Sapling Foundation
- Formation: 1996; 30 years ago
- Founder: Chris Anderson
- Type: Non-profit
- Purpose: Academic conference, entertainment, education
- Headquarters: New York City, U.S.
- Region served: Worldwide

= Sapling Foundation =

American non-profit organization

The Sapling Foundation is a non-profit organization that owned the TED global conference, from 1996 to June 2019. It was founded by Chris Anderson in 1996.

==Overview==
The organization describes its purpose as follows:

The goal of the foundation is to foster the spread of great ideas.
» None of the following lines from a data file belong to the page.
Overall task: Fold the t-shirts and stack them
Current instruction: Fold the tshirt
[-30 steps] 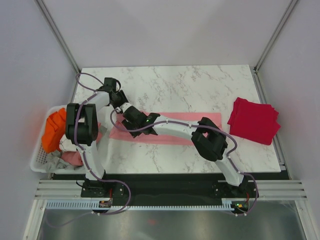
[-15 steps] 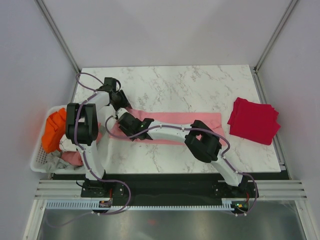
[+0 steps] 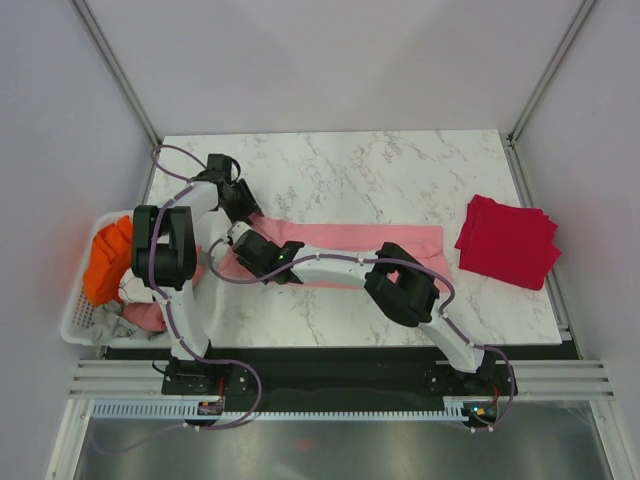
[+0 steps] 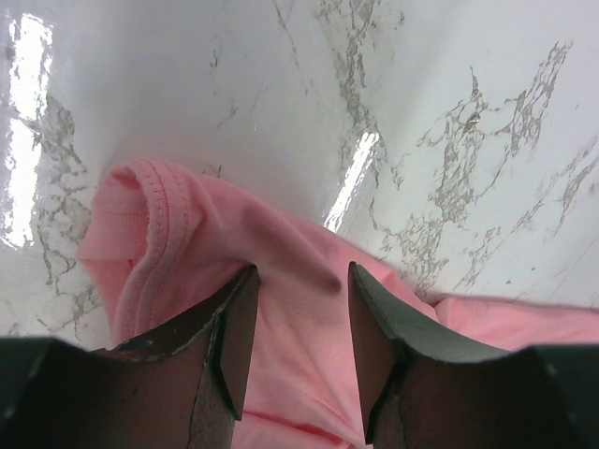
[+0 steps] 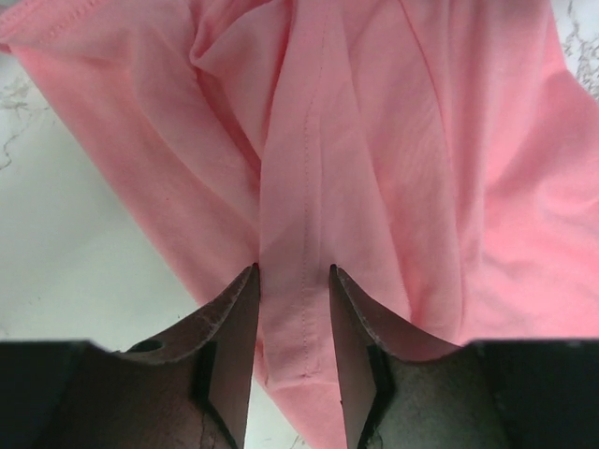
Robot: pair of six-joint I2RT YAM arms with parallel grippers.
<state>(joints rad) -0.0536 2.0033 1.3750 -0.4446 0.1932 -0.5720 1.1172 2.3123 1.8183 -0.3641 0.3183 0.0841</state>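
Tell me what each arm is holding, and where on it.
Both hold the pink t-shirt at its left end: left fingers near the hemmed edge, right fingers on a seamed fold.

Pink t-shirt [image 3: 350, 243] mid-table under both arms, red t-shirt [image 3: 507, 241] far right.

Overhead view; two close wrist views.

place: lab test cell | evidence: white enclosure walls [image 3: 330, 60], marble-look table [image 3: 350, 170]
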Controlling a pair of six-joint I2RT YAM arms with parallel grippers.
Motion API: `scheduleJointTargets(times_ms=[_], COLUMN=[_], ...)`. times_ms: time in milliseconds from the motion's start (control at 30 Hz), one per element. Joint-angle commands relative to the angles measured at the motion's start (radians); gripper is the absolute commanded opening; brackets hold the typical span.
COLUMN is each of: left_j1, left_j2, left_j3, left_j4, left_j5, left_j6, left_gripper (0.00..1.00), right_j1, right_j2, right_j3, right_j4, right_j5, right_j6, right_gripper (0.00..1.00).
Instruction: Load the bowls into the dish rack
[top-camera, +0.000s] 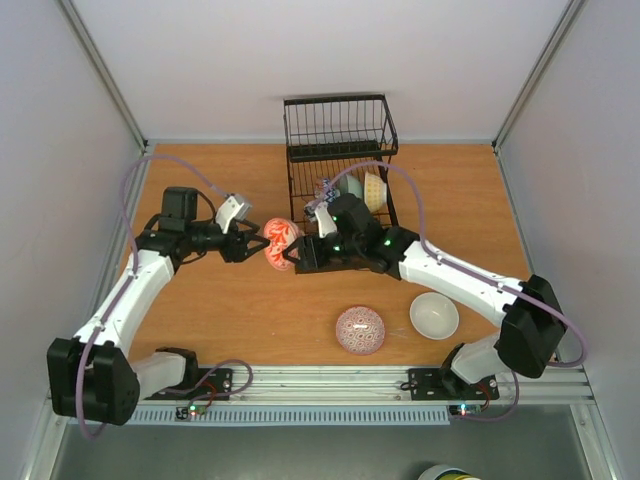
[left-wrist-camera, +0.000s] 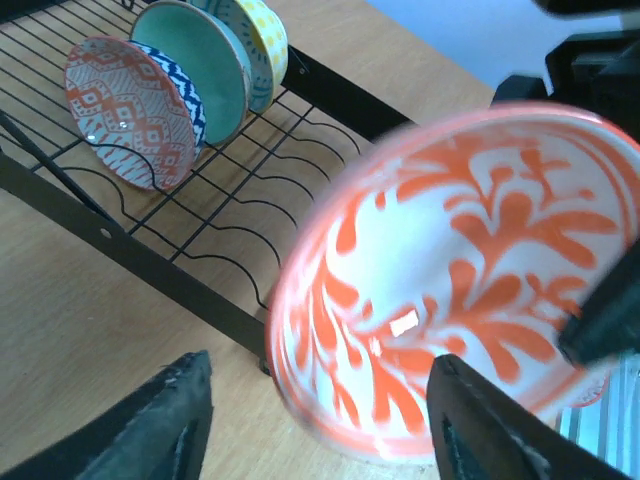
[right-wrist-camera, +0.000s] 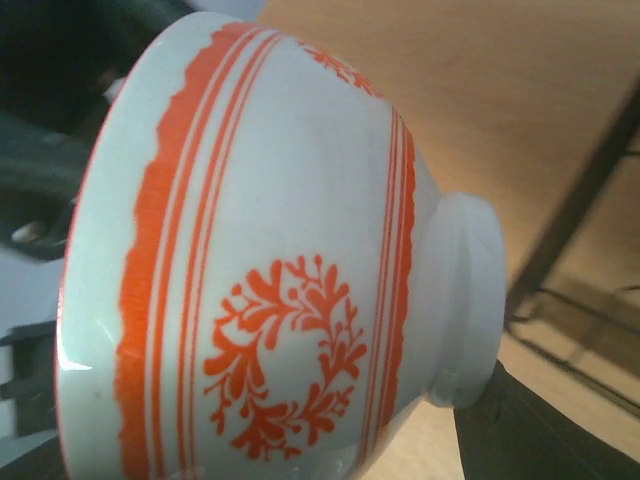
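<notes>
Gripped on edge by the right claw, in the air over mid-desk, just off the near-left corner of the rack: orange bowl. Mouth turned toward the desk's left edge and the left claw, foot toward the right edge; mouth-to-foot axis lying roughly level, left to right.

Left claw spread wide, one finger either side of the rim, no contact to be made out. Right claw closed on the bowl, with one finger seen by the foot in its own wrist view and the other hidden behind the bowl. Blurred in the left wrist view, right rim cut off by the frame.

Standing on edge among the rack's tines: red-patterned bowl, green bowl, yellow bowl, the last cropped at the top.

By the desk's near edge, right of centre: overturned bowl, with white bowl upright near it, not touching.
</notes>
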Motion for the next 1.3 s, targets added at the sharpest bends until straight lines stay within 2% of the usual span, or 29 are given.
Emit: scheduleJointTargets(times_ms=[0, 67, 133, 233, 367, 467, 800, 1267], left_j1=[0.004, 0.004, 0.004, 0.004, 0.004, 0.004, 0.004, 0.004], left_j2=[-0.042, -0.053, -0.067, -0.081, -0.086, -0.085, -0.077, -0.084], left_j3=[-0.022, -0.028, -0.036, -0.045, -0.047, -0.048, -0.048, -0.046], left_j4=[0.088, 0.102, 0.120, 0.135, 0.136, 0.137, 0.135, 0.126], left_j5=[-0.038, -0.063, -0.091, -0.117, -0.120, -0.121, -0.114, -0.103], left_j6=[-0.037, -0.049, -0.061, -0.072, -0.071, -0.069, -0.065, -0.058], left_gripper=[0.71, 0.79, 0.84, 0.85, 0.86, 0.86, 0.85, 0.85], right_j1=[-0.003, -0.003, -0.002, 0.000, 0.015, 0.019, 0.019, -0.013], right_j2=[0.031, 0.082, 0.140, 0.257, 0.415, 0.497, 0.682, 0.856], right_j3=[0.159, 0.232, 0.314, 0.449, 0.631, 0.728, 0.929, 1.093], right_j4=[-0.230, -0.307, -0.361, -0.464, -0.620, -0.676, -0.736, -0.706], right_j5=[0.264, 0.357, 0.445, 0.563, 0.809, 0.895, 1.026, 1.037], right_j6=[-0.122, -0.141, -0.155, -0.166, -0.171, -0.173, -0.242, -0.281], right_gripper=[0.01, 0.01, 0.01, 0.01, 0.01, 0.01, 0.01, 0.01])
It aims to provide a platform for the world's smartest thinkers, greatest visionaries and most-inspiring teachers, so that millions of people can gain a better understanding of the biggest issues faced by the world, and a desire to help create a better future.

In 2015, Anderson served as president, without compensation, and Thomas Valentino served as CFO and Secretary. The Sapling Foundation's 2015 revenue was about $66 million, of which about $23 million was contributions and about $42 million was TED conference revenue.

On July 1, 2019, the TED Conferences LLC was transferred from Sapling Foundation to TED Foundation to "align with our brand and make it easier for our donors to connect TED donations to TED Conferences, LLC."